While her music is not complicated, it opened paths to prayer and feeling, said Rabbi Donni Aaron, Jewish Community Center Jewish educator, who sang with Friedman on several occasions.
“Her music is so simple. She wasn’t into complex thoughts,” Aaron said. “But it was a doorway. It was all about access, and sharing with other people. She knew ‘Mi Shebeirach’ was something first-graders loved, but it was also something 90-year-olds loved. She knew her music was reaching people of all ages.”
Rabbi Amy Greenbaum, spiritual leader of Beth Israel Center in Pleasant Hills, met Friedman last October at a conference called Shabbat Shira (Shabbat of song) in Wisconsin, and recounted an experience she believes reflected her ability to connect to others.

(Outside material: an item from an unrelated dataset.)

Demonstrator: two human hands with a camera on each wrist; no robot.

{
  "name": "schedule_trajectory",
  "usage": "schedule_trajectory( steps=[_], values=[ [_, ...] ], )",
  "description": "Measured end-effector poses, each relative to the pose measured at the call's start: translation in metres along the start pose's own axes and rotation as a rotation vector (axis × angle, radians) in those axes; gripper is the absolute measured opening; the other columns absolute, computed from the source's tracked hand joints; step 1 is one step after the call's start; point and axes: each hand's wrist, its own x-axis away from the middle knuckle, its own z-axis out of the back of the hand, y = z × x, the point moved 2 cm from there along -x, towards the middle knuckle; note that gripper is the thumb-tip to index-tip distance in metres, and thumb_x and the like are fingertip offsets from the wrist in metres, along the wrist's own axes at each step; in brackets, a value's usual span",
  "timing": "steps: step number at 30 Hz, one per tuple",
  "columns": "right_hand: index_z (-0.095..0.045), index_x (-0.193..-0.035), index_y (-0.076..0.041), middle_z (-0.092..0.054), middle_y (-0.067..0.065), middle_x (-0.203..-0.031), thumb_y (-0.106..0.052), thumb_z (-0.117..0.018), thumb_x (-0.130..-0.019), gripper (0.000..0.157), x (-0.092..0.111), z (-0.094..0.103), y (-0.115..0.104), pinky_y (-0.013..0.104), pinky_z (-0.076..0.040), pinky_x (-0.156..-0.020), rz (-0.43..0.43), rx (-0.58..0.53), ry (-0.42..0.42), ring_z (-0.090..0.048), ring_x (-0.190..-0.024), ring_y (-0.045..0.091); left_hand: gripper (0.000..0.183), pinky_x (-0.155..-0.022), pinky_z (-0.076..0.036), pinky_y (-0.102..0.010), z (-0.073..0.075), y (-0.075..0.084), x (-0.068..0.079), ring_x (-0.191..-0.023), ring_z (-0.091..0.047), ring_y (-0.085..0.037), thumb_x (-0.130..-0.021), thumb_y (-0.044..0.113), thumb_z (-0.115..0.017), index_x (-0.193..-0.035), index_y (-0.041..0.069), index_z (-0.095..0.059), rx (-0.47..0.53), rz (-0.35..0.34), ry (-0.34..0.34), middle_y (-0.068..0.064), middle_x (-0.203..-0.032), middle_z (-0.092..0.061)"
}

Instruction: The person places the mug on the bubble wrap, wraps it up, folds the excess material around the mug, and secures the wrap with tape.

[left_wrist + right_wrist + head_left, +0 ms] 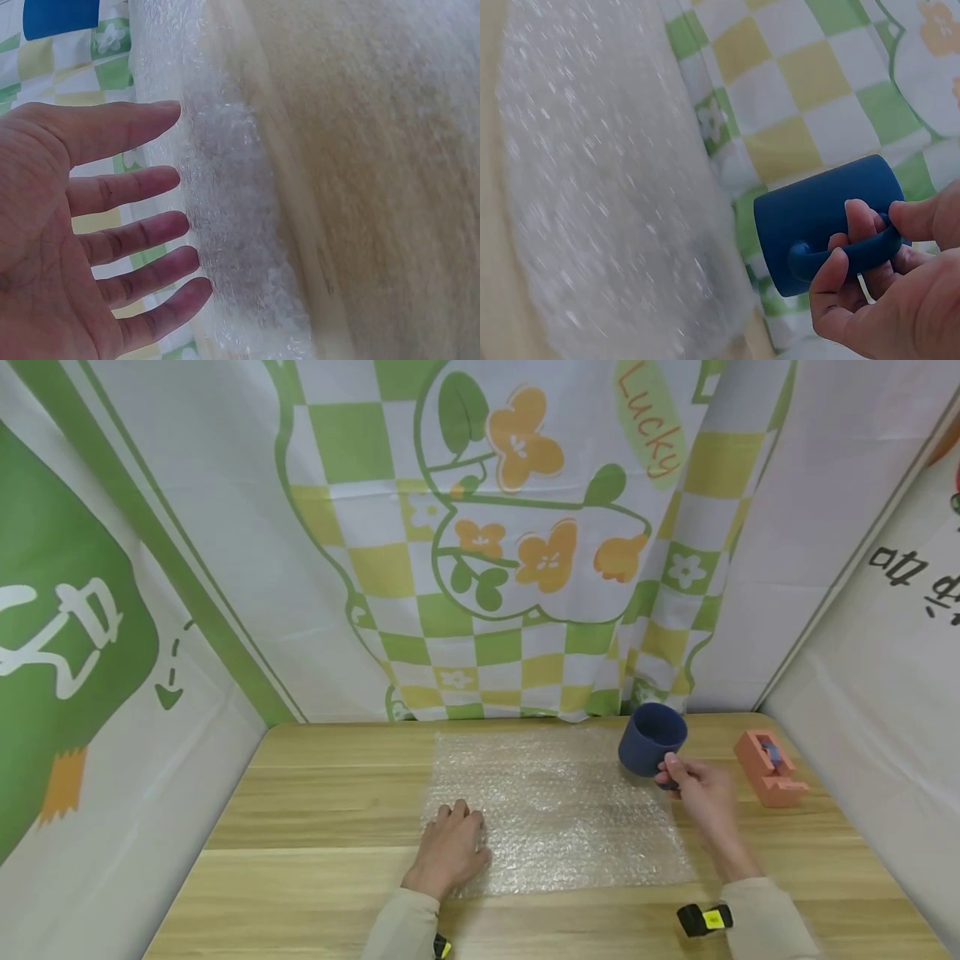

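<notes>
- A table (322, 827) with a pale, wood-grained top fills the lower middle of the head view; its grain runs side to side and its far corners are rounded.
- A clear sheet of bubble wrap (555, 810) lies flat across the middle of the table, shiny and reaching close to the far edge.
- The left hand (448, 845) is at the left edge of the bubble wrap, fingers apart and holding nothing.
- The right hand (705, 793) has its fingers and thumb clamped round the handle of a dark blue mug (647, 747).
- The mug is at the far right corner of the bubble wrap, its mouth upward and slightly tilted; I cannot tell whether its base touches the sheet.
- An orange tape dispenser (772, 789) stands on the table to the right of the right hand, apart from the bubble wrap.
- Behind the table hangs a white cloth (525, 652) with green and yellow checks, orange flowers and the word "Lucky".
- The left wall (210, 760) carries a large green shape with white lettering; the right wall (870, 693) has black characters.
</notes>
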Motion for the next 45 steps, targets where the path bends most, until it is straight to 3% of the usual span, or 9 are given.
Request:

“During the Shabbat morning service, she sang her ‘Mi Shebeirach’ song, but she sang it continuously as she walked around the room and made eye contact with every single person there,” Greenbaum recalled. “You could feel her willing healing for each person, whether it was physical or spiritual or emotional healing. It was very powerful. And I think it speaks to the fact that her music has the ability to touch people individually, and why she was so effective and influential.
“She was really the first of her kind,” Greenbaum continued, “and I think she started a whole new generation of musicians. She did such incredible things for Judaism and for prayer, and I think her legacy will live on forever.”
Born in Utica, N.Y., Friedman started as a group song leader in the Reform movement’s Olin-Sang-Ruby Union summer camp in Wisconsin the early 1970s, where she set Jewish liturgy to her own contemporary melodies.
Her first album, “Sing Unto God,” was released in 1972, followed by 19 more over the next three decades.
But “Mi Shebeirach” remains her best-known composition.
“The issue is whether we’re reaching people and helping them pray.”
Area congregations are planning tributes to Friedman’s music during their Shabbat services Friday night. Temple Ohav Shalom is one of them.
Ohav Shalom Rabbi Art Donsky and music coordinator Amanda Russell will interweave Friedman’s songs throughout this week’s kabbalat Shabbat service in tribute to the singer.
“There is a poetic irony of sadness of her passing when she did,” Donsky said. “This coming Shabbat is Shabbat Shira, the Shabbat of song.”